“I am here for you!” NGHS Counselor Discusses Tackling Mental Health

Ruth Assefa, Editor-In-Chief

Mental health has had a grip on high school students the past two years due to COVID-19 lockdowns. More than 25% of high school students reported worsened emotional health when in quarantine. With a rough return to school after a year of virtual learning, students are expected by administrators to immediately adjust to the new schooling environment with the amount of work they are given and having to keep up with upcoming tests, extracurriculars, and athletics. North Garland High School’s counseling department organized a presentation for students to inform them about suicide prevention and how to recognize the signs and factors that lead to it. NGHS’s lead counselor, Donna Mitchell further discusses mental health and suicide prevention awareness in high schools.


Q: What can be done to create a safe space for students to talk about how they are feeling and their emotions? 

A: There is a safe place for students to come and talk with their counselors at any time. They can contact us through email, or just come by the office and request to see us. Our doors are always open. We also have 2 responsive services counselors on campus. They are also available Monday – Thursday and if they need to come to campus on Friday they can be there as well.


Q: How can counselors help students deal with their emotions, depression, anxiety, etc?

A: Counselors are trained to give strategies to students to help them through their issues. Also, counselors have access to outside agencies that can be shared with the parent as well as the student if it’s needed.


Q: What can be done to spread awareness for suicide prevention? 

A: Student and teachers should review the lesson that is provided by the counselors and keep the important phone numbers that are shared in their phone and computers and share that information with parents as well. Also, students need to be aware that telling a trusted adult doesn’t mean that they are telling on someone, but that they are getting help for a friend or themselves. Students should be able to build a support system which includes friends, family, teachers, administrators and counselors.


Q: What can teachers and students do to spread awareness for suicide prevention? 

A: Review the lesson and keep the important phone numbers handy in their phones. Also, refer students to the appropriate counselor, administrator, teacher or trusted adult. If you, as a student, feel uncomfortable in telling, then use the Anonymous Alerts that is on our district website to report.


Q: According to Active Minds 67% of young adults (ages 18-24) suffering from anxiety or depression do not seek help, what could be done to help young adults seek help? 

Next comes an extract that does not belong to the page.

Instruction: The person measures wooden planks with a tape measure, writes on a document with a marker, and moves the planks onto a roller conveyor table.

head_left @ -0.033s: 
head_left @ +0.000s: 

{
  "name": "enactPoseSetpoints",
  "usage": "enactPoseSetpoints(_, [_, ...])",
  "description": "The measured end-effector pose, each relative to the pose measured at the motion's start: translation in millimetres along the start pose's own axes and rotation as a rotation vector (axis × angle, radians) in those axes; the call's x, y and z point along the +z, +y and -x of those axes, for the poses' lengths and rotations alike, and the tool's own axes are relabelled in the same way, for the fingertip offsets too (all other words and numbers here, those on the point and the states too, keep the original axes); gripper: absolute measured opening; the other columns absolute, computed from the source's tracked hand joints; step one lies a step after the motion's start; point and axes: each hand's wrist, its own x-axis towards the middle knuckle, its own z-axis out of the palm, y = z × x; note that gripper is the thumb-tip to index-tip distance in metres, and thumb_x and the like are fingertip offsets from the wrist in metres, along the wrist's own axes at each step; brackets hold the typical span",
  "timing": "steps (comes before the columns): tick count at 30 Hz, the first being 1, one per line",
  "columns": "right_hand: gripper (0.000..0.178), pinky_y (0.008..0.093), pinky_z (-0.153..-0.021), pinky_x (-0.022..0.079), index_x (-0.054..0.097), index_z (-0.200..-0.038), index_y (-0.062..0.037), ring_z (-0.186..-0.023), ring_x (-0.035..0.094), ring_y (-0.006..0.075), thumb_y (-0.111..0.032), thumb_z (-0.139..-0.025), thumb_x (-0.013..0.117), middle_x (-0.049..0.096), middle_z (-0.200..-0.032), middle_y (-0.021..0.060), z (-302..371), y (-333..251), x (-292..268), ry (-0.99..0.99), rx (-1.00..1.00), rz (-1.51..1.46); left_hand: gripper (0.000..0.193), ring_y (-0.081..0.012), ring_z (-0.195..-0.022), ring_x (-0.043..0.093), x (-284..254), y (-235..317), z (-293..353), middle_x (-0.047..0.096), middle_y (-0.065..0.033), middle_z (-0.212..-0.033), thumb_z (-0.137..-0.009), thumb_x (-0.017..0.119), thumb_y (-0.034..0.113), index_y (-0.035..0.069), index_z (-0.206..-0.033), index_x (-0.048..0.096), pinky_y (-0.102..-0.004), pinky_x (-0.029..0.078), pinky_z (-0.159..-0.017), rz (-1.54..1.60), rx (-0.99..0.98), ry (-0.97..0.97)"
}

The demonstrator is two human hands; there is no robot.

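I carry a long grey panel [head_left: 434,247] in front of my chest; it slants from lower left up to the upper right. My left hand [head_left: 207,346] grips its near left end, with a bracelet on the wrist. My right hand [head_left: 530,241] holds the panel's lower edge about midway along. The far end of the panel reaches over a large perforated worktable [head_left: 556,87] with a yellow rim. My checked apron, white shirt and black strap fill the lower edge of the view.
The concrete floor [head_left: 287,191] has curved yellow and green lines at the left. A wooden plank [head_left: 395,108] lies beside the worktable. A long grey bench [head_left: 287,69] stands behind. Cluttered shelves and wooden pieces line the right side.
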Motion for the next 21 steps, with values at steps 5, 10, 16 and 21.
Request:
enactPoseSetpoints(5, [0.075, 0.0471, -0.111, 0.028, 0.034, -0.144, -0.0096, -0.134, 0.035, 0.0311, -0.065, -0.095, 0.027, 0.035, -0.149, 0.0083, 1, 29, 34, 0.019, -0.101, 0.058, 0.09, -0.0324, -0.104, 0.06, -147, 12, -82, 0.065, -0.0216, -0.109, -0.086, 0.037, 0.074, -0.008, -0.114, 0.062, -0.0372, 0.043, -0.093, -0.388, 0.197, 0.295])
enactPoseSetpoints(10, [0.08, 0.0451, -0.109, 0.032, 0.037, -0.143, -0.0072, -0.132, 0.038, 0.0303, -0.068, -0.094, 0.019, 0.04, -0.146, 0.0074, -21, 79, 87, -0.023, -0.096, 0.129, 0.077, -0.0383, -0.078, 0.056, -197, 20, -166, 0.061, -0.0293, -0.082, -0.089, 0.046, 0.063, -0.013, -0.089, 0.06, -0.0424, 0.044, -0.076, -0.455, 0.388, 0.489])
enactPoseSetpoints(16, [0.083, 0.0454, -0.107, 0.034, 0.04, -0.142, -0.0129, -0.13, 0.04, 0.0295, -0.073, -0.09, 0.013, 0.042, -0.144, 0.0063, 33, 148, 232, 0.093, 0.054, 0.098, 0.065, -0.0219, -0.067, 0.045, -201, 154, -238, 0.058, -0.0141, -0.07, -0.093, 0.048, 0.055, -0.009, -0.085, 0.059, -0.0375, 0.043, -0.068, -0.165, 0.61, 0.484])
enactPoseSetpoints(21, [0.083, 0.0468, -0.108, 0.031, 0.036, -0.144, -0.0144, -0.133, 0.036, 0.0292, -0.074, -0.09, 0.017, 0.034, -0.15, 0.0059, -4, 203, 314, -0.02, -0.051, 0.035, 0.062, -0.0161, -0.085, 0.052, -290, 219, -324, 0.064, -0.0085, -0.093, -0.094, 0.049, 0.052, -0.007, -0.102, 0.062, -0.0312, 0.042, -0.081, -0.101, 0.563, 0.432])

A: We provide an open door policy for all of our students. Building positive relationships. Communication is key on all fronts. Sometimes students, due to what has been taught at home, do not reach out to adults. Also, sometimes friends tell friends and tell them not to tell…so we don’t get the information. This is a community effort (students, teachers, staff, administrators and parents/guardians) to have an open line of communication.


Q: What can be done to reduce suicide rates for teens who are at-risk? 

A: Helping students to build a support system that wraps around them. Also, providing them with the helpline information and counseling services.


Q: What are the warning signs of someone who is dealing with suicidal thoughts? 

A: There are visual warning signs: changes in personality, drug/alcohol abuse, giving away valued possessions, obsessed with death and/or dying, written notes about dying, drawing indicating suicide, extreme mood swings. Verbal warning signs(talks about being a burden to others, talks about wanting to die, talk about feeling of hopelessness…) This list is inclusive, but not limited to these signs. Each person’s situation is different.


Q: What is a message you would like to tell anyone struggling with their mental health? 

A: I am here for you!


Q: Do you think schools are doing enough to spread awareness for suicide prevention? If not, what more can be done?

A: I think that schools are doing a lot, but there is always room for more. This is a collaborative effort with the counseling department, administrators, teachers, students, and parents/guardians. Communication between all stakeholders would like to know what the students feel that they need.